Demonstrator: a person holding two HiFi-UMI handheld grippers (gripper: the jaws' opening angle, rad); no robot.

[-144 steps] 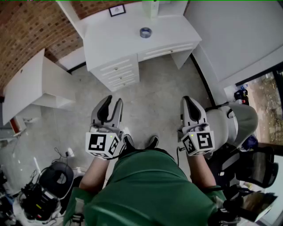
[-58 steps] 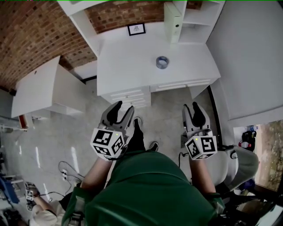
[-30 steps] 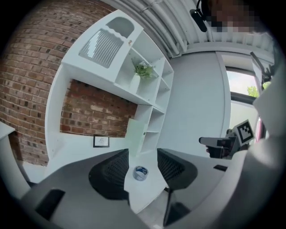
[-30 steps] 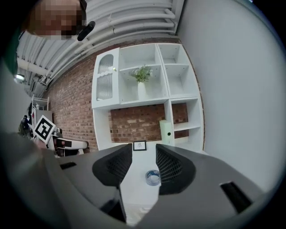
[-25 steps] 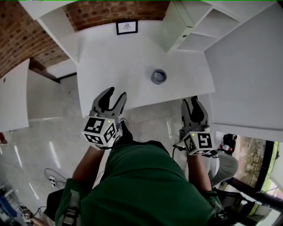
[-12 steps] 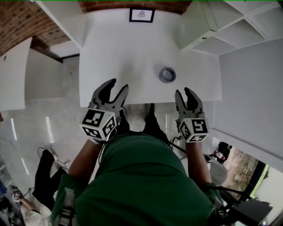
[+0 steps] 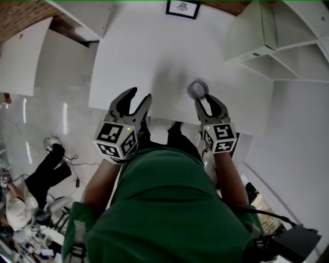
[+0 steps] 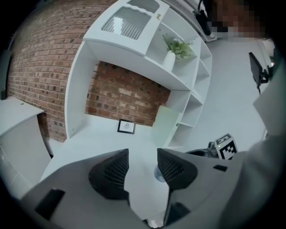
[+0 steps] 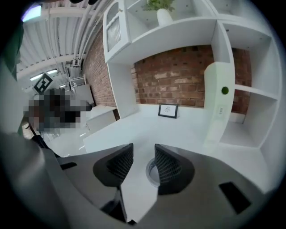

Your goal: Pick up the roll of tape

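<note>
The roll of tape point(image 7: 198, 89), a small grey ring, lies flat on the white desk point(image 7: 139, 56) near its front edge. My right gripper point(image 7: 204, 100) is open just short of the roll, with its fingertips at the near side and nothing between them. In the right gripper view the tape point(image 9: 152, 172) shows just past the open jaws point(image 9: 143, 150), half hidden by the right finger point(image 9: 169, 169). My left gripper point(image 7: 140, 95) is open and empty over the desk edge, left of the roll. The left gripper view point(image 8: 142, 154) shows the tape point(image 8: 158, 174) beside its right finger.
A framed picture point(image 7: 182, 7) leans against the brick wall at the back of the desk. A white shelf unit point(image 7: 257, 36) stands on the desk's right side, with a plant in a vase point(image 8: 172, 51) higher up. A person point(image 7: 20, 200) sits on the floor at far left.
Both grippers have moved forward and down over the desk's front edge. The right one has come up close to the tape roll. Both stay open.
</note>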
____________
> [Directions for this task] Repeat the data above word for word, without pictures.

> [Answer to this exercise]
Demonstrator: a person holding two HiFi-UMI handheld grippers (gripper: the jaws' opening angle, rad); no robot.

[-144 steps] 
[-58 steps] 
[-30 steps] 
[-30 steps] 
[-25 steps] 
[-12 steps] 
[+0 steps] 
[+0 steps] 
[+0 steps] 

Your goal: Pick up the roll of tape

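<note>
The roll of tape point(image 7: 198, 89), a small grey ring, lies flat on the white desk point(image 7: 139, 56) near its front edge. My right gripper point(image 7: 204, 100) is open just short of the roll, with its fingertips at the near side and nothing between them. In the right gripper view the tape point(image 9: 152, 172) shows just past the open jaws point(image 9: 143, 150), half hidden by the right finger point(image 9: 169, 169). My left gripper point(image 7: 140, 95) is open and empty over the desk edge, left of the roll. The left gripper view point(image 8: 142, 154) shows the tape point(image 8: 158, 174) beside its right finger.
A framed picture point(image 7: 182, 7) leans against the brick wall at the back of the desk. A white shelf unit point(image 7: 257, 36) stands on the desk's right side, with a plant in a vase point(image 8: 172, 51) higher up. A person point(image 7: 20, 200) sits on the floor at far left.
Both grippers have moved forward and down over the desk's front edge. The right one has come up close to the tape roll. Both stay open.
</note>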

This output requires nothing further.